(PROBLEM DETAILS): Check each line of the listing, and copy it if it contains the word "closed".

(RECORD EXTRACTS):

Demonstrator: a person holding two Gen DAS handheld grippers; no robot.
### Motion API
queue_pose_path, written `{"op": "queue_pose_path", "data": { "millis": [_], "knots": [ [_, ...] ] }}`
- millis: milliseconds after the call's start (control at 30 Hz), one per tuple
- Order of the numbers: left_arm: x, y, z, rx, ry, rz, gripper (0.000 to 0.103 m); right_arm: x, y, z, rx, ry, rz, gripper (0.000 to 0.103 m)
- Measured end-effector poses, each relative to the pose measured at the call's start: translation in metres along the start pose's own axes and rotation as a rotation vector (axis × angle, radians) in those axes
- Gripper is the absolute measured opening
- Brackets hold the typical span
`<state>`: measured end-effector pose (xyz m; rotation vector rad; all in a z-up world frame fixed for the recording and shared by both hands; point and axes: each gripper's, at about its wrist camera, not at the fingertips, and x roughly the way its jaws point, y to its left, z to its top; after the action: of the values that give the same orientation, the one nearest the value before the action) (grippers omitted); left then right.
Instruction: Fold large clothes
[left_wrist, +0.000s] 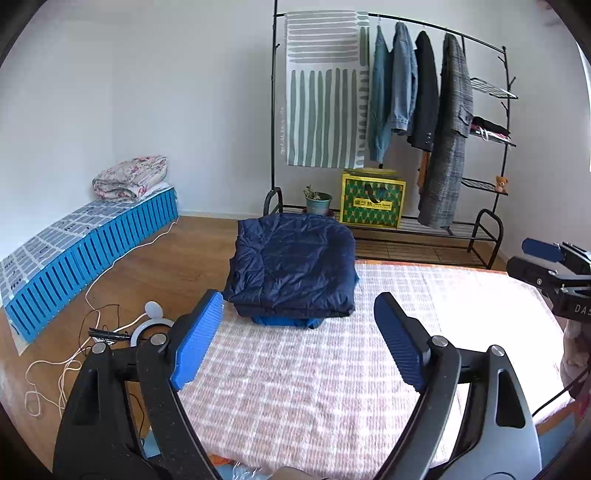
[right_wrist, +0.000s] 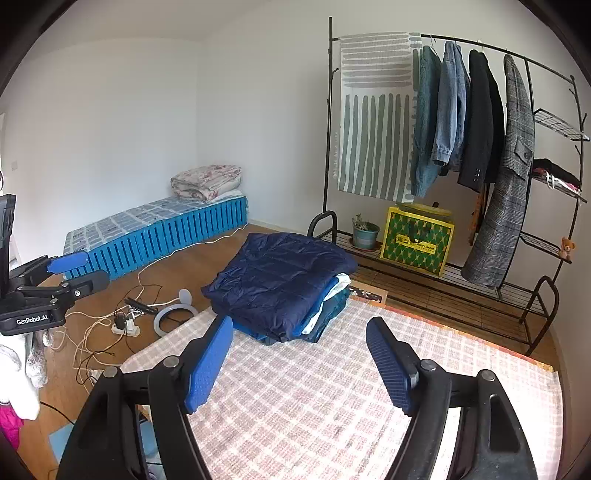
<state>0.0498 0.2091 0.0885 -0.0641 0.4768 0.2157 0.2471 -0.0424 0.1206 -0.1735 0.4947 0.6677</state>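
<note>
The navy quilted garment (left_wrist: 291, 266) lay folded atop the stack (right_wrist: 325, 310) at twelve o'clock; left gripper (left_wrist: 299, 332) and right gripper (right_wrist: 299, 354) hung empty, jaws apart. Nothing unfolded was visible on the checked mat (left_wrist: 314, 387).

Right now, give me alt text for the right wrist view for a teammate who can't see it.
The open, empty right gripper hovers over a pink checked blanket, facing a folded navy quilted jacket atop a stack of folded clothes at its far edge. Behind stands a clothes rack with hanging coats; the left gripper shows at left.

Folded clothes stack (left_wrist: 291, 269) on checked bed (left_wrist: 314, 387)
</note>
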Motion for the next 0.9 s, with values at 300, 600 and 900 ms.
{"op": "queue_pose_path", "data": {
  "millis": [300,600,900],
  "knots": [
    [-0.051,-0.030,-0.021,0.010,-0.056,0.004,0.103,-0.035,0.003,-0.031,-0.015,-0.016,-0.048,0.096],
    [-0.059,-0.052,-0.026,0.016,-0.054,0.045,0.103,-0.055,-0.006,-0.048,0.026,-0.047,-0.106,0.103],
    [-0.036,-0.060,-0.063,-0.056,0.039,0.023,0.103,-0.055,-0.014,-0.072,0.071,-0.037,-0.162,0.103]
  ]
}}
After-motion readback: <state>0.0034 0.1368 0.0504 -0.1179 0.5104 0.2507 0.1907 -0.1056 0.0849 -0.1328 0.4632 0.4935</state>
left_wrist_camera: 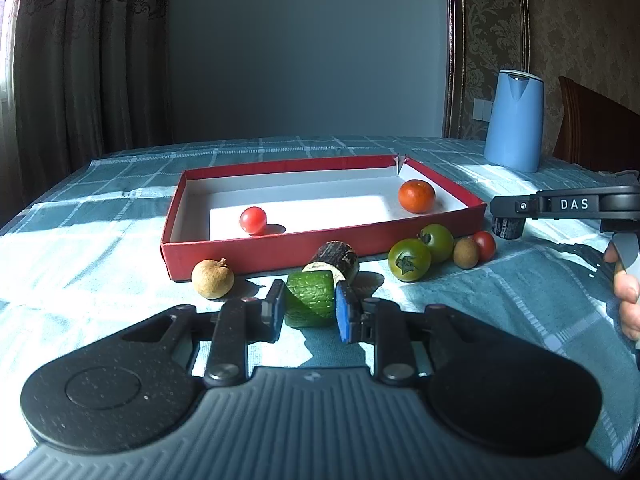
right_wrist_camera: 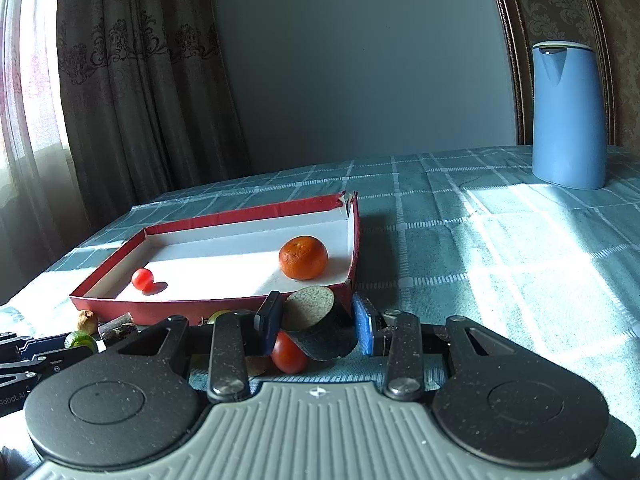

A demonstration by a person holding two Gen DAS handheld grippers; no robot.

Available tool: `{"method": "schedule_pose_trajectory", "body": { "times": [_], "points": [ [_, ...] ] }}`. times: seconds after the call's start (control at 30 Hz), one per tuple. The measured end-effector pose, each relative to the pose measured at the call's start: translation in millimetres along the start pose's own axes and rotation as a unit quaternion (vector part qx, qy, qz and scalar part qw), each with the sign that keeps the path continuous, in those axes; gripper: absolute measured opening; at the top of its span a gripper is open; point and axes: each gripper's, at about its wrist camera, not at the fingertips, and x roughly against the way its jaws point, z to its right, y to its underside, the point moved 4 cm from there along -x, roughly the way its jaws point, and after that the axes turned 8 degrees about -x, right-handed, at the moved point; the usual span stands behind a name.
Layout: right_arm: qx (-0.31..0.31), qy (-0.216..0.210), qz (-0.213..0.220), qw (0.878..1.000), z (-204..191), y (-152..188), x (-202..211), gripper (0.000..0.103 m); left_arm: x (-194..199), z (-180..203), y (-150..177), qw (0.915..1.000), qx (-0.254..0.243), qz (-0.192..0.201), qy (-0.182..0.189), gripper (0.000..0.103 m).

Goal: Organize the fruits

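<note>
A red box (left_wrist_camera: 256, 254) with a white floor holds a cherry tomato (left_wrist_camera: 253, 220) and an orange mandarin (left_wrist_camera: 416, 196). My left gripper (left_wrist_camera: 310, 308) has its pads against both sides of a green cucumber piece (left_wrist_camera: 311, 298) on the cloth. Behind it lies a dark eggplant piece (left_wrist_camera: 338, 258). A brown longan (left_wrist_camera: 212, 279), two green tomatoes (left_wrist_camera: 409, 260), a small brown fruit (left_wrist_camera: 466, 253) and a red cherry tomato (left_wrist_camera: 485, 245) lie in front of the box. My right gripper (right_wrist_camera: 316, 326) straddles a dark eggplant piece (right_wrist_camera: 320, 330), jaws apart with a gap on the right side; a cherry tomato (right_wrist_camera: 289, 353) lies beneath.
A blue kettle (left_wrist_camera: 514, 120) stands at the back right of the checked teal tablecloth (left_wrist_camera: 80, 248). A wooden chair back (left_wrist_camera: 596, 128) is at the far right. Curtains hang on the left.
</note>
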Motion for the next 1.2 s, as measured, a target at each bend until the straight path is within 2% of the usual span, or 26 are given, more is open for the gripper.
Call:
{"method": "schedule_pose_trajectory", "body": {
  "times": [0.2,0.3,0.53,0.6,0.7,0.77,0.8,0.97,1.0,1.03,1.07,1.13,1.2],
  "points": [
    [0.02,-0.006,0.004,1.0,-10.7,-4.9,1.6,0.037,6.5,-7.2,-9.7,0.9999,0.009,0.013,-0.005,0.023],
    [0.028,-0.008,0.012,0.999,-17.4,-11.8,-0.3,0.037,5.2,-9.6,-22.0,0.9997,0.007,0.019,-0.01,0.017],
    [0.053,-0.011,0.014,0.998,-40.9,-33.3,-27.8,0.037,-17.1,-5.9,-53.9,0.9995,-0.016,0.025,-0.008,0.016],
    [0.058,-0.012,0.011,0.998,-47.0,-37.7,-39.3,0.037,-21.8,-8.2,-55.7,0.9995,-0.019,0.019,-0.017,0.016],
    [0.052,-0.023,0.007,0.998,-50.3,-37.2,-48.4,0.037,-11.8,-16.9,-46.3,0.9997,-0.016,0.018,-0.009,0.018],
    [0.058,-0.026,0.002,0.998,-50.2,-32.8,-50.0,0.037,-0.7,-21.9,-34.5,0.9999,-0.009,0.008,0.002,0.027],
    [0.062,-0.023,0.0,0.998,-50.6,-30.6,-50.6,0.037,5.9,-25.2,-27.4,0.9999,0.003,0.005,0.012,0.04],
    [0.054,-0.023,-0.007,0.998,-48.0,-28.4,-52.2,0.037,47.7,-29.6,9.0,0.9955,0.073,0.007,0.06,0.054],
    [0.054,-0.023,-0.005,0.998,-47.9,-28.4,-51.5,0.037,57.9,-27.3,17.6,0.994,0.088,0.013,0.063,0.071],
    [0.055,-0.022,-0.005,0.998,-47.6,-28.4,-51.4,0.037,71.7,-22.4,28.2,0.9936,0.098,0.02,0.052,0.077],
    [0.054,-0.022,-0.005,0.998,-47.3,-28.2,-51.4,0.037,81.1,-17.9,34.5,0.9947,0.092,0.027,0.039,0.077],
    [0.051,-0.022,-0.007,0.998,-46.4,-27.5,-51.6,0.037,100.6,-0.8,47.7,0.9979,0.054,0.036,0.006,0.085],
    [0.05,-0.024,-0.009,0.998,-46.7,-27.3,-52.6,0.037,103.4,15.0,52.9,0.9993,0.014,0.029,-0.017,0.083]
  ]
}}
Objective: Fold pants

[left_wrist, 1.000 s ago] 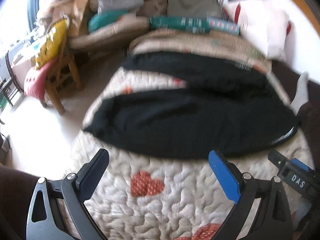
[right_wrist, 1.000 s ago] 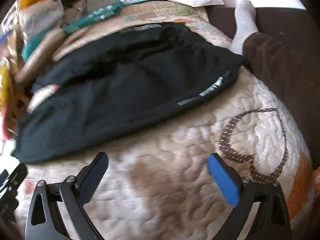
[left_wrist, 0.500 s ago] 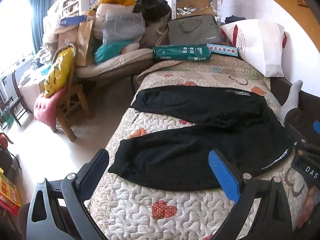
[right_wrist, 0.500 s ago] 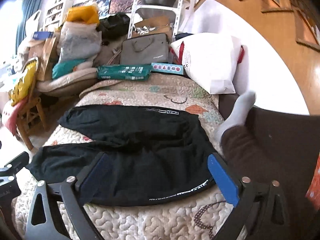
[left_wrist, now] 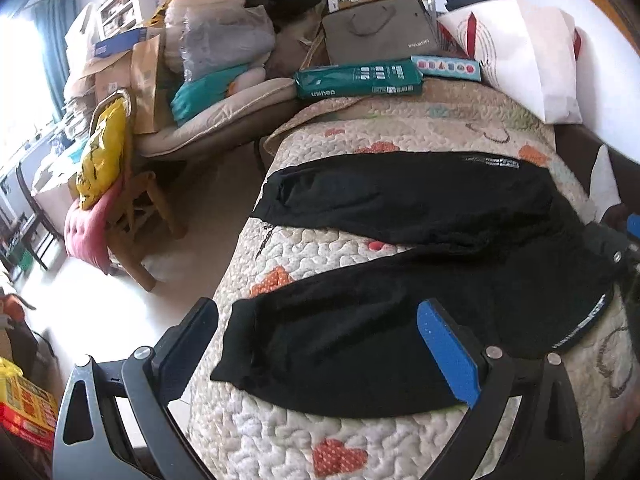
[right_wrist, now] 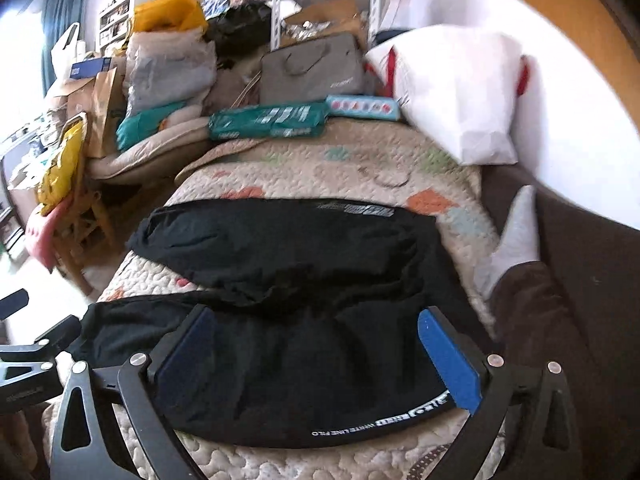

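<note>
Black pants lie spread flat on a quilted bed cover, both legs pointing left, the waistband with white lettering at the right. They also show in the right wrist view. My left gripper is open and empty, above the near leg's cuff end. My right gripper is open and empty, above the waistband end. The left gripper's body shows at the left edge of the right wrist view.
A person's leg in brown trousers with a grey sock rests at the bed's right side. A white pillow, green pack and grey bag sit at the head. A wooden chair and piled clutter stand left of the bed.
Both grippers have lifted and drawn back from close above the quilt, so the whole pants and bed now show. Both stay open and empty.
</note>
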A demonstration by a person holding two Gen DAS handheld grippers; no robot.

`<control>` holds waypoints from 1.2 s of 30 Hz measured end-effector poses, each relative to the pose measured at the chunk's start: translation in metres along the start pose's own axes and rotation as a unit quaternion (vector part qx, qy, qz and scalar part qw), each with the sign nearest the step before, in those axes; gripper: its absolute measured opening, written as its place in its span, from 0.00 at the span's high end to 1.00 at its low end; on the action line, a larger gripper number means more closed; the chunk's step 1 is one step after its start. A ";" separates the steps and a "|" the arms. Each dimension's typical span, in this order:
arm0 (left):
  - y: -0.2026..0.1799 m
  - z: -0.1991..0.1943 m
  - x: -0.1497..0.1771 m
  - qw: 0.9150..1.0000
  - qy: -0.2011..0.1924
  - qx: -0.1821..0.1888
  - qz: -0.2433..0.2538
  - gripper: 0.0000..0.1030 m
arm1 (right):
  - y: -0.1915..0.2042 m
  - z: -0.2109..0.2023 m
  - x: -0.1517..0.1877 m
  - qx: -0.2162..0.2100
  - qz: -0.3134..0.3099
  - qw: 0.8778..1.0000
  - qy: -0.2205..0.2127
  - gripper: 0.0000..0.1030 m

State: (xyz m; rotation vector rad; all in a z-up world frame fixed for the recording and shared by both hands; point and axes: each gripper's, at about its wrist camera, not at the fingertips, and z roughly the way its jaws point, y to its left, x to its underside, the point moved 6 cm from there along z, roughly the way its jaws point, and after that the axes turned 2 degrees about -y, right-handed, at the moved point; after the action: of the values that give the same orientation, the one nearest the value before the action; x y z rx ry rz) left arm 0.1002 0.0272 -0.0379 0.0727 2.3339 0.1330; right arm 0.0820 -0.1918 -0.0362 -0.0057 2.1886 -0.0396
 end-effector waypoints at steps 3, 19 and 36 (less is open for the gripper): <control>0.000 0.012 -0.008 1.000 0.006 -0.002 0.011 0.03 | -0.005 0.009 -0.007 -0.007 -0.005 1.000 0.009 0.00; 0.008 0.067 -0.048 1.000 0.016 0.001 0.005 0.03 | -0.034 0.049 -0.086 0.009 -0.046 0.999 -0.026 0.00; 0.050 0.180 -0.113 0.991 0.042 0.109 -0.060 0.03 | -0.073 0.168 -0.103 -0.072 -0.024 0.993 0.088 0.03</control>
State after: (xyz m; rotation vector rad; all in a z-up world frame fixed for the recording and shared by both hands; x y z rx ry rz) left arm 0.3092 0.0796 -0.0754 0.0350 2.4228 -0.1834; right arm 0.2783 -0.2675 -0.0474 -0.1428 2.3624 0.0945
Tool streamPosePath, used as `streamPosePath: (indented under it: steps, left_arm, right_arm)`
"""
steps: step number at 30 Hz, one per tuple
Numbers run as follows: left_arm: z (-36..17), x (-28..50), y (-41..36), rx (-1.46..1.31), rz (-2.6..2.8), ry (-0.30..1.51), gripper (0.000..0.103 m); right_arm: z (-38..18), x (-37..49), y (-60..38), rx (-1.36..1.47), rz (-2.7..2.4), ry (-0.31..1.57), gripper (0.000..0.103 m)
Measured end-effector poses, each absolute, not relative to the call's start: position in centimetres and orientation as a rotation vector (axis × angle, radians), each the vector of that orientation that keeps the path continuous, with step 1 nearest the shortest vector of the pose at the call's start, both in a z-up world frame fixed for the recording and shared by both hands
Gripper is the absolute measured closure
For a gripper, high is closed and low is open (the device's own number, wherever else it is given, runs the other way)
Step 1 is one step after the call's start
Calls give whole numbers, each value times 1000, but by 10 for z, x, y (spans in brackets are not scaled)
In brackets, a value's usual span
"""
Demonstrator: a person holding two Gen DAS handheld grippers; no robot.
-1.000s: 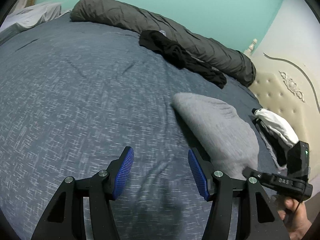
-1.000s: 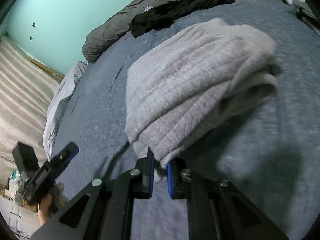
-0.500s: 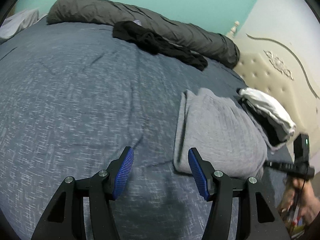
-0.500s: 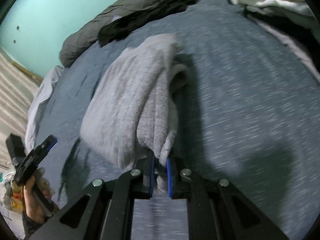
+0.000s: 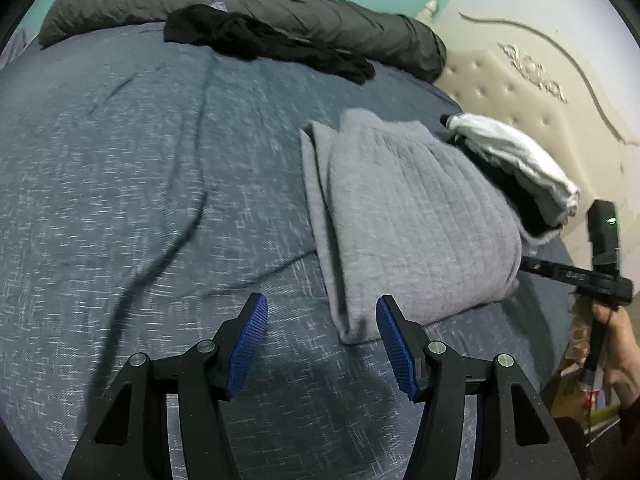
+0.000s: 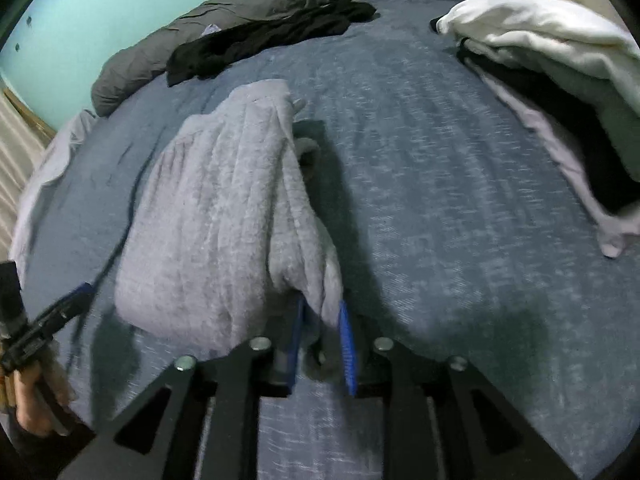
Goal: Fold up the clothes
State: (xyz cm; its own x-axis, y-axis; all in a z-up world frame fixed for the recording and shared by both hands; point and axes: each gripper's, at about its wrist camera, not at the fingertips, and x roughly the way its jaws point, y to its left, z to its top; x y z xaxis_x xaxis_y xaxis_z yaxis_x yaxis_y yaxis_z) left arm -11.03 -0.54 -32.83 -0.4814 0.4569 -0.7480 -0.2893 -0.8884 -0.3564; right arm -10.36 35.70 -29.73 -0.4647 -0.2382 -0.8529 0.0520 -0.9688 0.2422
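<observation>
A folded grey ribbed sweater (image 5: pixel 412 216) lies on the blue-grey bed (image 5: pixel 140 180), close beside a stack of folded clothes. My right gripper (image 6: pixel 322 328) is at the sweater's (image 6: pixel 216 216) near corner. Its jaws are opening, and a fold of the grey fabric still hangs between the blue pads, with a gap showing on the left side. In the left wrist view the right gripper (image 5: pixel 576 272) is at the sweater's right edge, held by a hand. My left gripper (image 5: pixel 320 320) hovers open and empty over the sheet, just short of the sweater's near left corner.
A stack of white and black folded clothes (image 6: pixel 552 40) sits by the cream padded headboard (image 5: pixel 520 92). A crumpled black garment (image 5: pixel 260 40) lies at the far side, against a rolled dark grey duvet (image 5: pixel 280 8). The bed's edge runs along the right.
The right gripper dragged the folded sweater towards the stack by the headboard and set it down, then its jaws parted. The left gripper followed, staying open.
</observation>
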Motion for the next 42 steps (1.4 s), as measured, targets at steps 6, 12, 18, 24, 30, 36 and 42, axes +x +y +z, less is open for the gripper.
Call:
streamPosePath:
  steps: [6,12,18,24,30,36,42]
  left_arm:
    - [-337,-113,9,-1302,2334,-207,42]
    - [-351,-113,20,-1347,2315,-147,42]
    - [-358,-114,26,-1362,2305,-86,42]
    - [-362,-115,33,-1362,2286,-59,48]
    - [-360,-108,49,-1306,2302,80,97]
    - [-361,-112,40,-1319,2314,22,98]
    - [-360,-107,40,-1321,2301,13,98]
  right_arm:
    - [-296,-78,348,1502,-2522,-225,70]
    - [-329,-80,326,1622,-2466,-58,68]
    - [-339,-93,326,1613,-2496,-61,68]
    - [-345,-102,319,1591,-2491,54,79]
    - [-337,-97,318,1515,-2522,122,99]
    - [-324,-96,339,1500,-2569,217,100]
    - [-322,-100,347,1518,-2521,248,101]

(WORKED SOLUTION):
`<control>` holds waypoints from 1.2 s of 30 Hz measured end-effector poses, each relative to the pose measured at the chunk's start: translation in metres along the start pose's own axes and rotation as a unit quaternion (vector part qx, qy, qz and scalar part qw), each with the sign nearest the step before, in those axes; gripper: its absolute measured opening, written as its place in its span, from 0.00 at the span's high end to 1.00 at its low end; on the action line, a larger gripper number means more closed; the chunk's step 1 is one step after its start. A ";" separates the steps and a "|" the arms. Each dimension's typical span, in this order:
For a gripper, high is closed and low is open (the device's own number, wherever else it is given, runs the other way)

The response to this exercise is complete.